Archiving of customer data continues to grow in importance for the channel, said Rick Crane, CEO of West Coast Technology, an Aliso Viejo, Calif.-based solution provider and Quantum channel partner.

"Data is growing at an insane rate," Crane told CRN. "It's hard to manage it and keep it backed up. We find a lot of customers are looking to set up an archiving solution. And they want to move to lower-cost media without needing to back it up constantly."

That is the goal for Artico, Quantum's new intelligent NAS appliance for archiving, said Mark Pastor, product marketing manager for the San Jose, Calif.-based company's data center archiving solution.

Artico implements Quantum's StorNext tiering technology as the active file system within the appliance to allow data to be automatically moved to the Artico appliance for long-term archiving as access to that data decreases over time, Pastor said.

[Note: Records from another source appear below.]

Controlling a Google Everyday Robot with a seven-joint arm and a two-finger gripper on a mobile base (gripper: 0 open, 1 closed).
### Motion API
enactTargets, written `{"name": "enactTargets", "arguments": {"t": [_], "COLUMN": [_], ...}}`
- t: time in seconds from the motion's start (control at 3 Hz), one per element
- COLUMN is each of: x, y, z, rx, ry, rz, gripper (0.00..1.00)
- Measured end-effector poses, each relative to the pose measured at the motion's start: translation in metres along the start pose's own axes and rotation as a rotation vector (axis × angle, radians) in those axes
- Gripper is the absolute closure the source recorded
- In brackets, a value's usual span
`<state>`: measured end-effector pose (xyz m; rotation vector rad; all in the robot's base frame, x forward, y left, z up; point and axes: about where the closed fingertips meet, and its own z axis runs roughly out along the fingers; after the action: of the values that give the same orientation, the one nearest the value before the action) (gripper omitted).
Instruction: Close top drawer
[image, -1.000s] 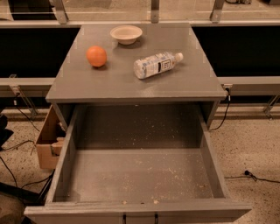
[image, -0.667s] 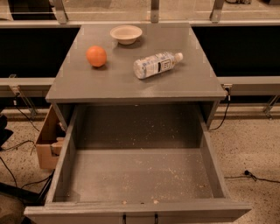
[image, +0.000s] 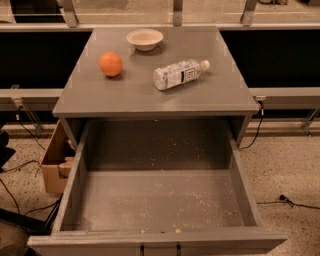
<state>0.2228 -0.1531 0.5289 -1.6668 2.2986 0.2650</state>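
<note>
The top drawer (image: 155, 200) is a wide, deep grey wooden drawer, pulled fully open out of the grey cabinet (image: 150, 95) toward me. Pale crumbs speckle its floor. The top rim of its front panel (image: 157, 240) runs along the bottom edge of the view, with the two posts of a black handle (image: 159, 248) just showing. The two lower drawers are out of view. My gripper is not in view.
On the cabinet top lie an orange (image: 110, 64), a small pale bowl (image: 145, 38) and a plastic bottle (image: 177, 74) on its side. An open cardboard box (image: 54, 160) stands on the speckled floor at left. Cables (image: 280, 200) run over the floor on both sides.
</note>
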Motion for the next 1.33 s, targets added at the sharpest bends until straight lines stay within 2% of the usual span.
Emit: {"name": "enactTargets", "arguments": {"t": [0.33,0.67,1.0,1.33], "x": [-0.033,-0.048,-0.066,-0.07], "y": [-0.038,-0.055,-0.085,-0.091], "z": [0.017,0.023,0.028,0.029], "rx": [0.035,0.049,0.065,0.065], "ry": [-0.1,-0.154,-0.207,-0.214], "rz": [-0.094,-0.137,-0.194,-0.203], "gripper": [1.0,1.0,1.0,1.0]}}
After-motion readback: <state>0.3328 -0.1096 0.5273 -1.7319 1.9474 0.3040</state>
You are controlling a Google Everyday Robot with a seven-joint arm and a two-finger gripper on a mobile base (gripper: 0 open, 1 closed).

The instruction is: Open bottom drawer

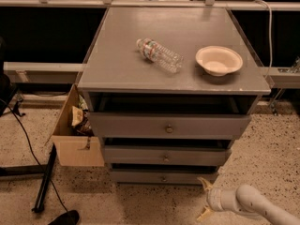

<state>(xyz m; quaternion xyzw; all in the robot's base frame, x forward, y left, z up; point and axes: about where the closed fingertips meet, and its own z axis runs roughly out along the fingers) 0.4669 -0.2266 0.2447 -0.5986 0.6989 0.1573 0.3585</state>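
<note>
The bottom drawer is the slimmest grey front, lowest of three on the grey cabinet, with a small round knob. A mid-sized front and the tallest front sit above it, with dark gaps between them. My gripper is low at the bottom right, near the floor, just right of and in front of the bottom drawer's right end. Its two yellowish fingers are spread apart and hold nothing. It is apart from the knob.
A plastic water bottle lies on the cabinet top beside a beige bowl. An open cardboard box with clutter stands left of the cabinet. A black stand leg and cables lie on the speckled floor at left.
</note>
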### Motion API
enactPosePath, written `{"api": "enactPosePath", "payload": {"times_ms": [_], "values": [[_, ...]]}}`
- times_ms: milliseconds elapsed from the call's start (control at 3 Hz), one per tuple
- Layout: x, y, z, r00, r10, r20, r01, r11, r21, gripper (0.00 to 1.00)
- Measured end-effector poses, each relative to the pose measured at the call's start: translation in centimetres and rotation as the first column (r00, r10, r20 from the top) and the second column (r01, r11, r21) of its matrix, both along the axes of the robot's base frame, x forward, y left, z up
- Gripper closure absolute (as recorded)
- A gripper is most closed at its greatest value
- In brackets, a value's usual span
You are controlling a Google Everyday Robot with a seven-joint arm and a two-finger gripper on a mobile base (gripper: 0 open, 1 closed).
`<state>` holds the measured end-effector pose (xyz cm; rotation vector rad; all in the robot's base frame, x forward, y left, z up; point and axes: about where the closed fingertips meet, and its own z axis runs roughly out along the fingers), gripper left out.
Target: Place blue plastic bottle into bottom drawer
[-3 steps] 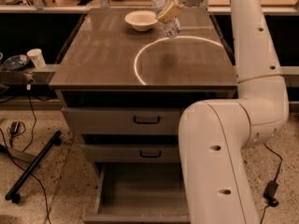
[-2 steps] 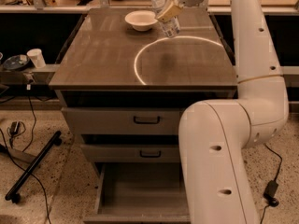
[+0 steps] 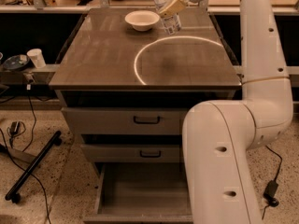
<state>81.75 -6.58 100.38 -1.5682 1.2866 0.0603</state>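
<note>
The blue plastic bottle (image 3: 167, 12) is clear with a pale label and stands at the back of the cabinet top, right of the cream bowl (image 3: 142, 19). My gripper (image 3: 171, 6) is shut on the bottle around its middle, with a tan finger (image 3: 173, 5) across it. The bottle's cap end reaches the top edge of the view. The bottom drawer (image 3: 140, 195) is pulled out at the foot of the cabinet, showing a plain box interior with nothing in it. My white arm covers the drawer's right part.
The two upper drawers (image 3: 146, 120) with dark handles are shut. A bright ring of light (image 3: 140, 64) lies on the cabinet top. A white cup (image 3: 36, 58) stands on a side shelf at left. Cables and a black stand leg (image 3: 32, 164) lie on the floor at left.
</note>
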Motion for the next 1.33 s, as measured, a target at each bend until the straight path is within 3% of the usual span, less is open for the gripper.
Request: {"api": "enactPosePath", "payload": {"times_ms": [333, 667, 1333], "values": [[0.2, -1.1, 0.7, 0.9998, -0.017, 0.007, 0.016, 0.997, 0.075, 1.0], [0.3, -3.8, 2.1, 0.9974, -0.066, 0.029, 0.062, 0.991, 0.122, 1.0], [0.3, -4.1, 2.2, 0.9964, -0.079, 0.032, 0.074, 0.99, 0.119, 1.0]]}}
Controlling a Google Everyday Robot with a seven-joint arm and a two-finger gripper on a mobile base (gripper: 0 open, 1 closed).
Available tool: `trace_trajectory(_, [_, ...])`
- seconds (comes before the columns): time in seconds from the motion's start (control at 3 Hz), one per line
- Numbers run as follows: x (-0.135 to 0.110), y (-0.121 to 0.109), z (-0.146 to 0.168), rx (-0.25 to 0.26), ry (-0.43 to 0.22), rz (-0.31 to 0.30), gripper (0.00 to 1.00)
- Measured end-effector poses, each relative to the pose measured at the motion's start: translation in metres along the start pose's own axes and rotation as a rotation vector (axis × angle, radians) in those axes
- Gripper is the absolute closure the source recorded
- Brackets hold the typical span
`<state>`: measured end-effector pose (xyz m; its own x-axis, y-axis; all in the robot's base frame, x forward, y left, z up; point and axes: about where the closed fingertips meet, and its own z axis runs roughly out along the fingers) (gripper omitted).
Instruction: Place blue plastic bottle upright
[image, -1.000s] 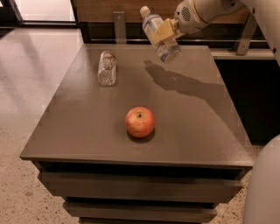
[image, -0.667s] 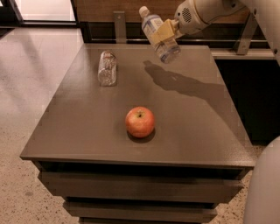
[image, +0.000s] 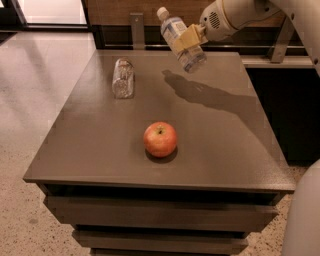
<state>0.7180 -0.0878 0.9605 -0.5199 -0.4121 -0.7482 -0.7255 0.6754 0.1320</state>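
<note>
Near the back-left corner of the flat brown worktop (image: 225, 140), a crinkled clear plastic bottle without a label (image: 123, 78) lies on its side, and a round red apple (image: 160, 139) sits towards the middle of the front edge. Above the back edge, right of centre, the clear plastic water bottle with a white screw cap and pale-blue printed label (image: 174, 28) hangs in the air, its long axis tilted, cap up and left, base down and right. The robot's two-finger gripper (image: 189, 37), with tan pads, reaches in from the right and is clamped around the bottle's middle.
</note>
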Motion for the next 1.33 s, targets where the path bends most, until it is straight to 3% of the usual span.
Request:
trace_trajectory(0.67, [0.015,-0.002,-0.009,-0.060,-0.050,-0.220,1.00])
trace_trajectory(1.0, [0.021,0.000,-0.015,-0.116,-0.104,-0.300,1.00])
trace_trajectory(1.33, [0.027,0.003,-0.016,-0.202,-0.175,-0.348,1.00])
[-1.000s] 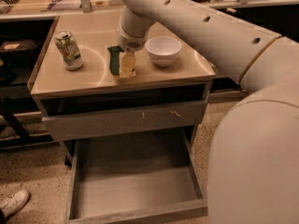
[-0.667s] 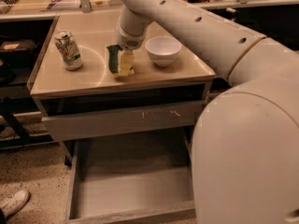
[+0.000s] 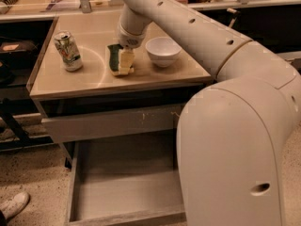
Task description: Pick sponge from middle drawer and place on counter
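The sponge (image 3: pixel 114 59), dark green face to the left and yellow foam to the right, stands on its edge on the beige counter (image 3: pixel 150 76) between a can and a bowl. My gripper (image 3: pixel 126 55) comes down from above and sits right at the sponge's top and right side; the wrist hides how it meets the sponge. The middle drawer (image 3: pixel 122 187) is pulled open below, its grey floor bare. My arm's big elbow covers the drawer's right part.
A drink can (image 3: pixel 68 51) stands left of the sponge and a white bowl (image 3: pixel 162 51) to its right. A grey drawer front with pale scratches (image 3: pixel 113 124) is above the open drawer. A long shelf (image 3: pixel 56 4) runs behind. A shoe (image 3: pixel 14 205) is at bottom left.
My arm's elbow has swung left and now covers more of the drawer's right side. The gripper and the sponge stay in the same spot on the counter.
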Robot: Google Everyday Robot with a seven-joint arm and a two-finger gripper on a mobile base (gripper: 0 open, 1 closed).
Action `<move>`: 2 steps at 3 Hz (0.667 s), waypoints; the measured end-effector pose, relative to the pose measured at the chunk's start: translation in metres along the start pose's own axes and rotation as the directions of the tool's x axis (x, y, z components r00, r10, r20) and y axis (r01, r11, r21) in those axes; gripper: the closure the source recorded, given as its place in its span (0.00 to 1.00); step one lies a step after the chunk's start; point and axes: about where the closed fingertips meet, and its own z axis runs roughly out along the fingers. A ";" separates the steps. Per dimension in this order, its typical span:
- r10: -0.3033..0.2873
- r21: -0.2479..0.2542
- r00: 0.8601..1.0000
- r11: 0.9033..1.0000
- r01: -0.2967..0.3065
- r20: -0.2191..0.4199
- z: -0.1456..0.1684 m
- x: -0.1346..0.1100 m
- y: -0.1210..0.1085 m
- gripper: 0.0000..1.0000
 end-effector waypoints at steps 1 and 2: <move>0.000 0.000 1.000 1.000 0.000 0.000 0.000 0.000 0.000 0.58; 0.000 0.000 1.000 1.000 0.000 0.000 0.000 0.000 0.000 0.36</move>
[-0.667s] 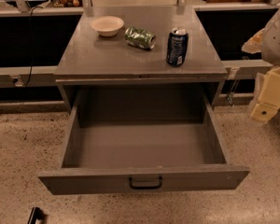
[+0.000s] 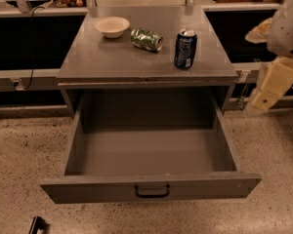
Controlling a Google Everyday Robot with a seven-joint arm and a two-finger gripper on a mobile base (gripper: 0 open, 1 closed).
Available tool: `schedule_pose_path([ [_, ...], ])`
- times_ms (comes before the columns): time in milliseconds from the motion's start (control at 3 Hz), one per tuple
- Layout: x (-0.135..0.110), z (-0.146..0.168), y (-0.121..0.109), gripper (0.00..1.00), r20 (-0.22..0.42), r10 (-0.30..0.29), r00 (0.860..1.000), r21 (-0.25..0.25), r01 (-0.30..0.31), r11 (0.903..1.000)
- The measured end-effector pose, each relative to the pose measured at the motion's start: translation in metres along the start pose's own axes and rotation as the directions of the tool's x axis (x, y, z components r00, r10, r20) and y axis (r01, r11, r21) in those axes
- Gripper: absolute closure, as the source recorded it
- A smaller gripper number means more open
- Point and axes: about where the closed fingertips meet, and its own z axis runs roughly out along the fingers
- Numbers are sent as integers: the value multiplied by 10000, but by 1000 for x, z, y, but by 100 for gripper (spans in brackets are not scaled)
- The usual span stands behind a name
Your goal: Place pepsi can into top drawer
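A: Pepsi can upright on cabinet top, right side, near the front edge.
B: Green can lying on its side just left of it, bowl further left.
A: Drawer pulled well out below, grey bottom showing, black handle mid-front.
B: Gripper off at the right edge, beside the cabinet, well apart from the Pepsi can. Nothing seen in its hold; how wide, cannot tell.

Gripper hangs right of the top drawer, its open interior free.
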Motion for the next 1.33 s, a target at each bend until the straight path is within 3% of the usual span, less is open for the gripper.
schedule_pose_path([
  [333,-23,10,-57,0,1483,-422,9880,942,283,9952],
  [667,-50,12,-115,0,3100,-753,9478,1684,233,9854],
  [1000,-78,26,-166,0,4866,-369,8729,1689,-525,9842],
  [1333,-93,43,-208,0,6061,303,7948,1589,-1584,9745],
])
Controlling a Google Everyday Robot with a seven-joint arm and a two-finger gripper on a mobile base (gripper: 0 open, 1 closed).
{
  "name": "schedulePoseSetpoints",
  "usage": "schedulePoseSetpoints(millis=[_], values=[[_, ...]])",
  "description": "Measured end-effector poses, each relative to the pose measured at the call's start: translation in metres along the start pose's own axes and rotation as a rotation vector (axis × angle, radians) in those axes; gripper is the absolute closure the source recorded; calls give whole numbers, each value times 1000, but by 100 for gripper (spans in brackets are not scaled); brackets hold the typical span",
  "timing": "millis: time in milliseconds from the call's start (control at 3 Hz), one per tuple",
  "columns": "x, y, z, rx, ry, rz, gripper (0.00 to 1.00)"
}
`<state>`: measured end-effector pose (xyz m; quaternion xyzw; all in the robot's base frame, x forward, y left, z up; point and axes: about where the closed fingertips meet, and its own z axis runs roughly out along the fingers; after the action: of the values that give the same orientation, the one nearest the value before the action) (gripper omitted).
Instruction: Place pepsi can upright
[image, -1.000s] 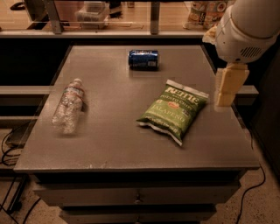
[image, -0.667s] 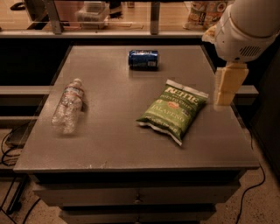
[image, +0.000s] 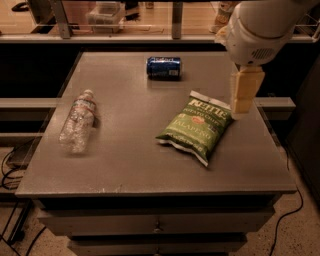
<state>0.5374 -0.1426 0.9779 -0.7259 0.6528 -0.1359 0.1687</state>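
The pepsi can (image: 164, 67) is dark blue with silver ends and lies on its side near the far edge of the grey table (image: 130, 150). My gripper (image: 243, 95) hangs from the white arm at the upper right, above the table's right side and just right of the chip bag's top corner. It is well to the right of the can and a little nearer to me, and holds nothing that I can see.
A green jalapeño chip bag (image: 198, 126) lies flat right of centre. A clear plastic water bottle (image: 77, 121) lies on its side at the left. A ledge with railing posts runs behind the table. Drawers sit below the front edge.
The arm and gripper have shifted slightly to the left, toward the chip bag. The can, bottle and bag have not moved.
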Motion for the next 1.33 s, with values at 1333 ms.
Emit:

For instance, Quantum resells Rocket Software's Arkivio archive and backup solution, which can migrate data from primary storage solutions to Artico while keeping links to the data on the primary storage medium to let applications access it even after it is archived, Pastor said.

"As data over time becomes reference material, and is just used for read requests, it can be moved to Artico," he said.

Crane said Quantum's Artico is a good archiving alternative to offerings from larger vendors.

"Customers can use Arkivio to find data that has not been touched for years, and move the data from high-cost media to Artico while leaving a stub for the data on primary storage so customers' applications don't see any difference," he said. "Archiving is not new. But automated archiving with tiers is something new to many customers."

The Artico appliances list for about $45,000 for the entry configuration of 33 TBs, and can expand to 73 TBs per appliance, Pastor said.

Quantum's DXi backup appliance going forward will be available for archiving data as well, said Marius Marcu, product manager for the DXi line.

Using the Arkivio Autostor application, Quantum's DXi4700 or DXi6900 appliances get dual functionality, including dedupe of data backed up on the appliance and archiving of that data for long-term storage, Marcu told CRN. "This gives the DXi dual use," he said. "Today, DXi is used for backups, or copies of data. Now it can also be used for archiving, where data is moved off of primary arrays to DXi for lower cost."

Quantum also introduced its new S30 storage nodes for its Lattus object storage solution. The S30 nodes now include 6-TB archive-quality drives to provide 72-TB-per-node capacity vs. the 48-TB limit of the older S20 nodes, Pastor said. That effectively lowers the cost per terabyte by about 15 percent, he said.